**ACTION ITEM**
Pick the lines holding the string "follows" out of the records and copy them.

|---|

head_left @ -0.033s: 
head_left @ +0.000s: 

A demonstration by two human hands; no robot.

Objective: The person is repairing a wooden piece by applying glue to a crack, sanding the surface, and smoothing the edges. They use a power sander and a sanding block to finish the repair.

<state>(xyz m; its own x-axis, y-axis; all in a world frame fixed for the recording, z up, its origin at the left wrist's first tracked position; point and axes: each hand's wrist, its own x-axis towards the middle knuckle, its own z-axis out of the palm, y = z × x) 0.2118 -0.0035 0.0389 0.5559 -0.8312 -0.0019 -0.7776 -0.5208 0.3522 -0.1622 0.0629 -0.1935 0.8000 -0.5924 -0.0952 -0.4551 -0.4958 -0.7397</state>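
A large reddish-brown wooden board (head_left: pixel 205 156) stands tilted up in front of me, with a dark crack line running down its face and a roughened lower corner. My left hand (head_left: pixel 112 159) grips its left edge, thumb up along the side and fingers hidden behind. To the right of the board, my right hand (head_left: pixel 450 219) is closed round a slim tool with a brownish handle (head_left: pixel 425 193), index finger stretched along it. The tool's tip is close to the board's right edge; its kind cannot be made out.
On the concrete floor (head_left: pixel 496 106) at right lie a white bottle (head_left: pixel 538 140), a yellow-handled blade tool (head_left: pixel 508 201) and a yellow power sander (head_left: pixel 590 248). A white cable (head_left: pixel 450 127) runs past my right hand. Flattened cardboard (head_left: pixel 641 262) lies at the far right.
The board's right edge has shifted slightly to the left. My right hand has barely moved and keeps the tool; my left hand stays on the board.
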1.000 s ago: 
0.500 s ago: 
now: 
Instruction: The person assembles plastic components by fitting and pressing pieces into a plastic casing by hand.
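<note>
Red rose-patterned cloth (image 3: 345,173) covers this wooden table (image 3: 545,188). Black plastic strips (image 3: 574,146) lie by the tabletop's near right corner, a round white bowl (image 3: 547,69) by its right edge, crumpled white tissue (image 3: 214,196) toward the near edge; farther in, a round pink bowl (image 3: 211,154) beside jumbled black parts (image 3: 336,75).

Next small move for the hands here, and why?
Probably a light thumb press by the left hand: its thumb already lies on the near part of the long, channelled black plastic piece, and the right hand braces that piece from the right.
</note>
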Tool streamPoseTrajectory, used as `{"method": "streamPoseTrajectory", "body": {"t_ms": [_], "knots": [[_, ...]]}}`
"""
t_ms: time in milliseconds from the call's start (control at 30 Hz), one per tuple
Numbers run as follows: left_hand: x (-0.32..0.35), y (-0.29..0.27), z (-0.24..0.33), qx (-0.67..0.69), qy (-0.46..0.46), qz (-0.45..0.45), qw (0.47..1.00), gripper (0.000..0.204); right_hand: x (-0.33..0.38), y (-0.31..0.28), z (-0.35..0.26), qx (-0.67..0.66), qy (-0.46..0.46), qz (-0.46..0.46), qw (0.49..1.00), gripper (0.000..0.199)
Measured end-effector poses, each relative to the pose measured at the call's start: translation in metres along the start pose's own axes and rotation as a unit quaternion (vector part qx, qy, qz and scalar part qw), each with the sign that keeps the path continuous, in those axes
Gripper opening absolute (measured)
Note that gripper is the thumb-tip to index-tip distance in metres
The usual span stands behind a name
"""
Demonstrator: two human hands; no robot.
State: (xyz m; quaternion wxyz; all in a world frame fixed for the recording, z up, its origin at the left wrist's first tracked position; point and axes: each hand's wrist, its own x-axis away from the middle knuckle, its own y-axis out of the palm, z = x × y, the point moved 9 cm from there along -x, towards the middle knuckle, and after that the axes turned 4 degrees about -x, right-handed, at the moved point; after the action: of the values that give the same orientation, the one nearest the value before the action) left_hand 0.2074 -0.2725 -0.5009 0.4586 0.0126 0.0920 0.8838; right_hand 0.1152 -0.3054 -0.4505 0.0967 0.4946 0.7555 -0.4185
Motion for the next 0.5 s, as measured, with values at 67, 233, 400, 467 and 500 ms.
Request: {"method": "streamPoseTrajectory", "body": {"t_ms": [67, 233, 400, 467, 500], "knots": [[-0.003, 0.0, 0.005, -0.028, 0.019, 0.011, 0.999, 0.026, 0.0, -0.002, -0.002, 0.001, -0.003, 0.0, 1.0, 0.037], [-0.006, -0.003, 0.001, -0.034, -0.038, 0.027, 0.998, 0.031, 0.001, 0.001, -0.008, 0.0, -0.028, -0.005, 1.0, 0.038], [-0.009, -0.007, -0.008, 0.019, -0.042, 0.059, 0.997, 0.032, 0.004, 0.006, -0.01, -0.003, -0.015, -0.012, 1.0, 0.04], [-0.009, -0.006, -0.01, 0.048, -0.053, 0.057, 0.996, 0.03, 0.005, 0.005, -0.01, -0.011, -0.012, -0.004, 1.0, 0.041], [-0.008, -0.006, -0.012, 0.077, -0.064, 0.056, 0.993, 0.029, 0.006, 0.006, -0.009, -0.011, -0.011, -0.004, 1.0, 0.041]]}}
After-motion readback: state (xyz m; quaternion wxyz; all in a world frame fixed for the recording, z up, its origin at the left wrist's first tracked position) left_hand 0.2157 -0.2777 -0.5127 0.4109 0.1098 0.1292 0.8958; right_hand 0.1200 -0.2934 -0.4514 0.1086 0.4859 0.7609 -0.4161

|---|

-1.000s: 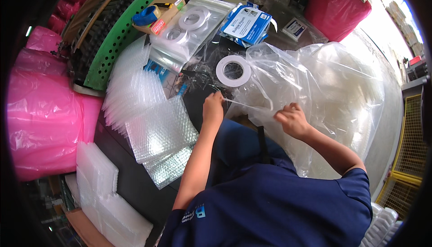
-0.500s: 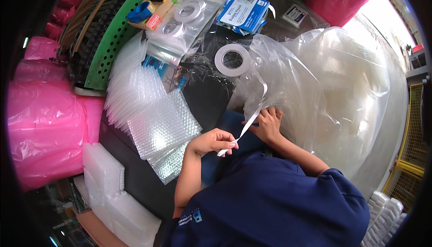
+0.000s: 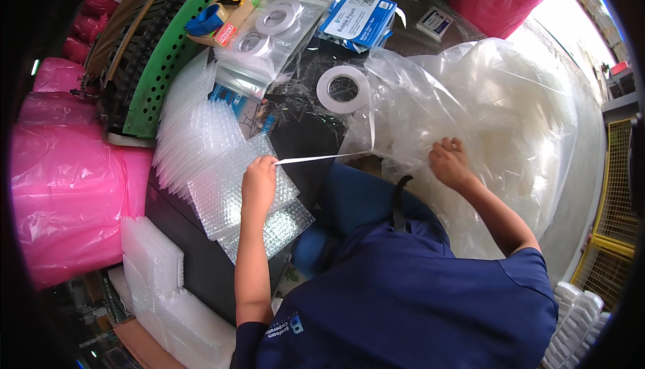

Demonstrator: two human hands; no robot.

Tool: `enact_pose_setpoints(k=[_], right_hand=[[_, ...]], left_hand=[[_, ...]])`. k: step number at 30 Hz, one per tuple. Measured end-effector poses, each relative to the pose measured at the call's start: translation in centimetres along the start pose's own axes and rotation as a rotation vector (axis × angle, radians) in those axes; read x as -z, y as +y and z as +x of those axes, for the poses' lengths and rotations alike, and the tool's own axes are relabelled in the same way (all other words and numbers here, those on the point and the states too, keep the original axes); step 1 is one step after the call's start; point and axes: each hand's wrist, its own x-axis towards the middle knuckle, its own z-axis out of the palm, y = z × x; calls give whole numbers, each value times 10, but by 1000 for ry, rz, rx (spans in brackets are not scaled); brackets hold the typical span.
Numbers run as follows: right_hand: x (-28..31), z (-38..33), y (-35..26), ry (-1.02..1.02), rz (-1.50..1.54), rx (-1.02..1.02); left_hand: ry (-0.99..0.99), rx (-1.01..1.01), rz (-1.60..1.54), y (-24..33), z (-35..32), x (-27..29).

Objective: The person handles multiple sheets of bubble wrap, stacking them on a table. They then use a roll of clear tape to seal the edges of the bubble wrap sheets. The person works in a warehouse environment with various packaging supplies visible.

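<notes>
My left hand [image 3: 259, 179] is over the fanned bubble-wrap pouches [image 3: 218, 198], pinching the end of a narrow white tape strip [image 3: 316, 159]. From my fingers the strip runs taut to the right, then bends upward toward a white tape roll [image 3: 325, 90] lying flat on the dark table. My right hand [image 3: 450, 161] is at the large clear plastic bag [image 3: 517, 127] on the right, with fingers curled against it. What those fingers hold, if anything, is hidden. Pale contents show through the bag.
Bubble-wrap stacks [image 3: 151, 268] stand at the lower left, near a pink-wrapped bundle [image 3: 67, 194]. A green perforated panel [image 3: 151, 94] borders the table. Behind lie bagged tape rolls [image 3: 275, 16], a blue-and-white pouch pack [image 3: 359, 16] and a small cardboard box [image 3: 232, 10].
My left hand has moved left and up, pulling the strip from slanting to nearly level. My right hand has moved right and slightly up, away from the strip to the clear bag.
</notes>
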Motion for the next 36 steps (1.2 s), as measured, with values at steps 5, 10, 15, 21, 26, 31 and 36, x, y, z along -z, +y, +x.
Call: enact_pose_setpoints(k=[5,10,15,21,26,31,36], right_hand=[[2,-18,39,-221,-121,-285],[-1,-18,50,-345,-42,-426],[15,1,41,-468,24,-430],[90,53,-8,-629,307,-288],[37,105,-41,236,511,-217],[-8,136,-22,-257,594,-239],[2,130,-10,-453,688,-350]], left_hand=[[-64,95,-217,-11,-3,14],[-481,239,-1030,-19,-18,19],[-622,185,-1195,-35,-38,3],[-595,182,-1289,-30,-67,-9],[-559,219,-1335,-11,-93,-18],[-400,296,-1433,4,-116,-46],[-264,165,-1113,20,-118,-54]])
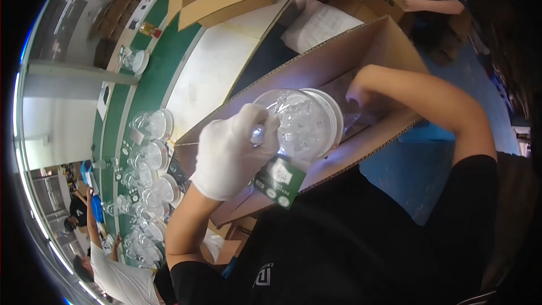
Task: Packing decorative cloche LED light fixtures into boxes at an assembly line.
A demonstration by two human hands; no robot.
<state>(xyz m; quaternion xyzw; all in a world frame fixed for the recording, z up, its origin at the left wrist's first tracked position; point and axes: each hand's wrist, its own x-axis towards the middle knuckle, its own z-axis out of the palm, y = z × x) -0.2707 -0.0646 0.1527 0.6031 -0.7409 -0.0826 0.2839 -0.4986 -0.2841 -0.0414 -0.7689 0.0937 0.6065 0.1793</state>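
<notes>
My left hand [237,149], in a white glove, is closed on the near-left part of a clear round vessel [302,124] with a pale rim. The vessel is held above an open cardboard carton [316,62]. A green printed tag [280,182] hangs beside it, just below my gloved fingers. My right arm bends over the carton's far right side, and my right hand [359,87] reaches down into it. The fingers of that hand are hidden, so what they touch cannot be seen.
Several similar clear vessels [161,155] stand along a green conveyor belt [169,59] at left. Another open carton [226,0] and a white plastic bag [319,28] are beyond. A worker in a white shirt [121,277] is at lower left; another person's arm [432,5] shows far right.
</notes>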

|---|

**SOLUTION BELOW**
Numbers run as follows: left_hand: x (-0.32..0.35), y (-0.29..0.27), z (-0.24..0.33), qx (-0.67..0.69), qy (-0.46..0.46), qz (-0.45..0.45), qw (0.47..1.00), gripper (0.000..0.204); right_hand: x (-0.33..0.38), y (-0.31..0.28), z (-0.35..0.26), qx (-0.67..0.66), qy (-0.46..0.46), qz (-0.46..0.46), qw (0.49..1.00), gripper (0.000..0.199)
Numbers run as follows: right_hand: x (-28..31), z (-38..33), y (-35..26), ry (-1.02..1.02), rz (-1.50..1.54), rx (-1.02..1.02); left_hand: ry (-0.99..0.99), rx (-1.01..1.01), rz (-1.60..1.54), y (-24..33), z (-35..32), x (-27..29).

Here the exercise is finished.